● **Required action**:
Below are some records. Count the lines with "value" in them and give nothing but the total.

Data records:
____________

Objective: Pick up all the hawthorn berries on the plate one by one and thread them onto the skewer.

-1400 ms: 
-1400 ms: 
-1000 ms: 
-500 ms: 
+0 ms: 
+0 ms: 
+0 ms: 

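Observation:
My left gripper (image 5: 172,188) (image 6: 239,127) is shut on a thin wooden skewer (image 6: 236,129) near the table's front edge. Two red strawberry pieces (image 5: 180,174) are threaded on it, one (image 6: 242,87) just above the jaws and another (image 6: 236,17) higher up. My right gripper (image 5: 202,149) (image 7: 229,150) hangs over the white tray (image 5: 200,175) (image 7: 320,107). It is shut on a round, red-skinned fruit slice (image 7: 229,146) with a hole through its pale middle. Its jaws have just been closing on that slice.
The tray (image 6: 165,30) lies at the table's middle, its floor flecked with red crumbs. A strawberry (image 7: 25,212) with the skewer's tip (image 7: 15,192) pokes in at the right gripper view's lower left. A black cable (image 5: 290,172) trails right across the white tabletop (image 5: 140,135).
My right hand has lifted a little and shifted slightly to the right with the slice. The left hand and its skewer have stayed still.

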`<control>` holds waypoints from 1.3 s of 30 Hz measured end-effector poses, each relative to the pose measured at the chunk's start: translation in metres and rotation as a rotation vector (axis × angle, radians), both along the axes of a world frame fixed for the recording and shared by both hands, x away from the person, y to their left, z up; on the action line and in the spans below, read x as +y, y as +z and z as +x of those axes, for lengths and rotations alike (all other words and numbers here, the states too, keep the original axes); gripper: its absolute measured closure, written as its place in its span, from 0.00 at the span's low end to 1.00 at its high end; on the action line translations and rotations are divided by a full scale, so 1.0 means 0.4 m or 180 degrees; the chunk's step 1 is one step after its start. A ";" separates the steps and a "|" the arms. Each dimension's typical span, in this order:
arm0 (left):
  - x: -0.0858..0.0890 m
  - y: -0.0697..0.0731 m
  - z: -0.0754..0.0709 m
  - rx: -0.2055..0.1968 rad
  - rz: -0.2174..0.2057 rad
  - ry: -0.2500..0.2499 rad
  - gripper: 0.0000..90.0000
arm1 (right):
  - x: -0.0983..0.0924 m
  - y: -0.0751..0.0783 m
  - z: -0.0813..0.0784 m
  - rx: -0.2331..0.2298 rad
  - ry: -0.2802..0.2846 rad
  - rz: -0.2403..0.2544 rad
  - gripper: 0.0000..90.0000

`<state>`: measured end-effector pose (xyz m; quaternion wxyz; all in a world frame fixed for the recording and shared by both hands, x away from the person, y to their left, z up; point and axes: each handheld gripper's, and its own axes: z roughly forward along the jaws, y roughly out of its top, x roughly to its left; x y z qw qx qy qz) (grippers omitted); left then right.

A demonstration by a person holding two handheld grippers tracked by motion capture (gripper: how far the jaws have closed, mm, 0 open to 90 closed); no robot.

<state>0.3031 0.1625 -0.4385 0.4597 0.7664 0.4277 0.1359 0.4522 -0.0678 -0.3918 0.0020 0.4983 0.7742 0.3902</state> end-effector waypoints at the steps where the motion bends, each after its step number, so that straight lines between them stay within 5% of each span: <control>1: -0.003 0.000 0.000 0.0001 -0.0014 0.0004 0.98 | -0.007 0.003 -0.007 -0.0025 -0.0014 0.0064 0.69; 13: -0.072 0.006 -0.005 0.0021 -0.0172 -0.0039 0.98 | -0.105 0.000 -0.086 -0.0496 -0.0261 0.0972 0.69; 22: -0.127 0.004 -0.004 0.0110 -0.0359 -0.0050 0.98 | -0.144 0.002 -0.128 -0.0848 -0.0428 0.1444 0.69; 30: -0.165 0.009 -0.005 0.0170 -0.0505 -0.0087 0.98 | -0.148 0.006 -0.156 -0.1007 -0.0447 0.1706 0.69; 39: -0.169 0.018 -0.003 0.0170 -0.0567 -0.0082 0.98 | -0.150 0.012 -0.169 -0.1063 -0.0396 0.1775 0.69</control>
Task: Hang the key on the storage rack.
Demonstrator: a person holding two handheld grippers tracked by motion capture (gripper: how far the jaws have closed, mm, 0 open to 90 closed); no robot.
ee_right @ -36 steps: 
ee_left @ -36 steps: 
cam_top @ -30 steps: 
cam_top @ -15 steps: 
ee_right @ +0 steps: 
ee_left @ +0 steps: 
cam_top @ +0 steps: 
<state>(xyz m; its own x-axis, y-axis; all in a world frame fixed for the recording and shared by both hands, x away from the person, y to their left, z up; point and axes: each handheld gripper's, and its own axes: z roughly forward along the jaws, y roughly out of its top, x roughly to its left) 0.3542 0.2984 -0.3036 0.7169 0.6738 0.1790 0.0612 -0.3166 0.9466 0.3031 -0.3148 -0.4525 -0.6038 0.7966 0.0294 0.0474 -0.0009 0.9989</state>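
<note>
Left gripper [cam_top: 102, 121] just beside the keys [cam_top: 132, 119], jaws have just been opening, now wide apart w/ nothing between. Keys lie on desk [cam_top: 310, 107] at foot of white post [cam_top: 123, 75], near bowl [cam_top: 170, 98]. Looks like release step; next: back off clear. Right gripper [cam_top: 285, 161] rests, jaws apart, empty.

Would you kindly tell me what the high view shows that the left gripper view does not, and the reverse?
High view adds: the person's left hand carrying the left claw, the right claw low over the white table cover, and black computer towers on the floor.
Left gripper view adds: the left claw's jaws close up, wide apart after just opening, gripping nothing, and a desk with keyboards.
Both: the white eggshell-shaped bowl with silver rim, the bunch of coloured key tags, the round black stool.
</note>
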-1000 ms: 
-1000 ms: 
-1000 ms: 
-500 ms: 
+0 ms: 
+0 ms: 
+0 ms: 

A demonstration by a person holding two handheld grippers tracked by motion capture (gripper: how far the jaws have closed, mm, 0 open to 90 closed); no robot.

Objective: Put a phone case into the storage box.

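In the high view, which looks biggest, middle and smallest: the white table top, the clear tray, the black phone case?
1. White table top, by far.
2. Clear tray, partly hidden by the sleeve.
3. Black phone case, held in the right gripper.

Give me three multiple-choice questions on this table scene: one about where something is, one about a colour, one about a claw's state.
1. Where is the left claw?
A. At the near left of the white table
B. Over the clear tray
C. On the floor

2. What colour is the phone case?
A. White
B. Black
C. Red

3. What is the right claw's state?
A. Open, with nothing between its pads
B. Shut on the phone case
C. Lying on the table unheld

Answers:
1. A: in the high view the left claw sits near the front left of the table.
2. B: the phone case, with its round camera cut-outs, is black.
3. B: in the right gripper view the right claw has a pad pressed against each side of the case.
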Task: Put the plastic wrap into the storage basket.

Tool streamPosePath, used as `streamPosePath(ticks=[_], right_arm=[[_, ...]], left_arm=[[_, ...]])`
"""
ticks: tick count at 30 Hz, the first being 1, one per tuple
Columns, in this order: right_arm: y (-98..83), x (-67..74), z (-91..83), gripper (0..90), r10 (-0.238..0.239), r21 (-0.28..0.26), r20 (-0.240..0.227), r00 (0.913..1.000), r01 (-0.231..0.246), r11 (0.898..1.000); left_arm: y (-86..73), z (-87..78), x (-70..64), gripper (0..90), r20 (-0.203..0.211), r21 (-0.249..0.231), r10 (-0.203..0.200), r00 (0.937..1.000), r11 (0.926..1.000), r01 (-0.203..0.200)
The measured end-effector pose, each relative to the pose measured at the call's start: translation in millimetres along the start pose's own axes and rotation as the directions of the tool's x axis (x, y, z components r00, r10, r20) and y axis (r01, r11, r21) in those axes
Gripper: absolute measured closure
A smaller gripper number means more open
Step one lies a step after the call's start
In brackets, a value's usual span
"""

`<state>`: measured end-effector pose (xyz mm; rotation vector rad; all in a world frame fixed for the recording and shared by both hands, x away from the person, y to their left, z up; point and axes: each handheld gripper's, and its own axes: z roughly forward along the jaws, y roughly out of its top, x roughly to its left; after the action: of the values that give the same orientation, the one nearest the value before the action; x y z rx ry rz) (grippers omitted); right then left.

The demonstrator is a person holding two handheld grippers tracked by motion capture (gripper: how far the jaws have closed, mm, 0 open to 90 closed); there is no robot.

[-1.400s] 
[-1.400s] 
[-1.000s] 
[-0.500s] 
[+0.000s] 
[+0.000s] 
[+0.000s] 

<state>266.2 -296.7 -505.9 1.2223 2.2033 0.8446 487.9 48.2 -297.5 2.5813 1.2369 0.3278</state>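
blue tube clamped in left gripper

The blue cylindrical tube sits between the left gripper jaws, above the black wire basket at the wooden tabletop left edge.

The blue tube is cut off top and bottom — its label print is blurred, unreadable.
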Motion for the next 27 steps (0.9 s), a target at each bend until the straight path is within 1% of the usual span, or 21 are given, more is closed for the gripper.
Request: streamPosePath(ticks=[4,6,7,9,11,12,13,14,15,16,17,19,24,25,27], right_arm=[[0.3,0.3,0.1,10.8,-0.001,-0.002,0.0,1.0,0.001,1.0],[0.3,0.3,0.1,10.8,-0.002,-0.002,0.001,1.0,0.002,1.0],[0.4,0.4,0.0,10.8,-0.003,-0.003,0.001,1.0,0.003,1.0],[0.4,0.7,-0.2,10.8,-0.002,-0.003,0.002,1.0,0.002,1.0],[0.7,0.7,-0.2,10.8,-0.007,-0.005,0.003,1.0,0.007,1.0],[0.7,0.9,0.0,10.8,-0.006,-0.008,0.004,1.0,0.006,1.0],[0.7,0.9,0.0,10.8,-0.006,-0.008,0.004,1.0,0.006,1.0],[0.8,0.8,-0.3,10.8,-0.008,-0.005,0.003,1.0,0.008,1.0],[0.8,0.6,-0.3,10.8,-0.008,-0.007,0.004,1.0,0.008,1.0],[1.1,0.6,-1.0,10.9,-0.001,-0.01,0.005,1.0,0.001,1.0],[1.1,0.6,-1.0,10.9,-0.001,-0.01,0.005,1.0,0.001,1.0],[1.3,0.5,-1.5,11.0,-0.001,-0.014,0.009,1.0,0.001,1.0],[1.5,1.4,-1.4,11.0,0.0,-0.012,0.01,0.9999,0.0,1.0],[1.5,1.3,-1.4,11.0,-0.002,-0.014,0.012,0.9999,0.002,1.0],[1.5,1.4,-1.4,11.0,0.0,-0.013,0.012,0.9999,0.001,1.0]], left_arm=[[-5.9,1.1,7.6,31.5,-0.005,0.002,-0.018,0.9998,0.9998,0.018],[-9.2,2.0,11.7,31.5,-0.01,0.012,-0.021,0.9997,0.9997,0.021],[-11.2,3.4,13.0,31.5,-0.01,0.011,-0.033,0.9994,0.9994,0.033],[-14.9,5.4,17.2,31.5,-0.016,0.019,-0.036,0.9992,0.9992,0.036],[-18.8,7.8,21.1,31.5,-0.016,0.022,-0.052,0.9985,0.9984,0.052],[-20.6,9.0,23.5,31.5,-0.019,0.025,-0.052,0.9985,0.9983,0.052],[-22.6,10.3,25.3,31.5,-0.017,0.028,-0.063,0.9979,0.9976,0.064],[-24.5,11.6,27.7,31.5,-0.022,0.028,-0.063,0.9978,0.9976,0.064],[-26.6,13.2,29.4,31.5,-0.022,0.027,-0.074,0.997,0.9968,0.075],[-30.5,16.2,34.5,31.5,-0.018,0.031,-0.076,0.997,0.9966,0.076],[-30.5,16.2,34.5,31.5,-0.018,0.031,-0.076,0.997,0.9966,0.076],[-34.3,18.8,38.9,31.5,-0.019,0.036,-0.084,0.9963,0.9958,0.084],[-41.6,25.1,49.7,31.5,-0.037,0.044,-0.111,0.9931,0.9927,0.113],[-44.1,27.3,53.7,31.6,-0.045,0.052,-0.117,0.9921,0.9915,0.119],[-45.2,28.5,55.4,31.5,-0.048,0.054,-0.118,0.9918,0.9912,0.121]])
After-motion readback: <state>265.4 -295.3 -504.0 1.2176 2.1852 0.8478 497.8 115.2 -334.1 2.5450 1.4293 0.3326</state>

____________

● **Answer area**:
2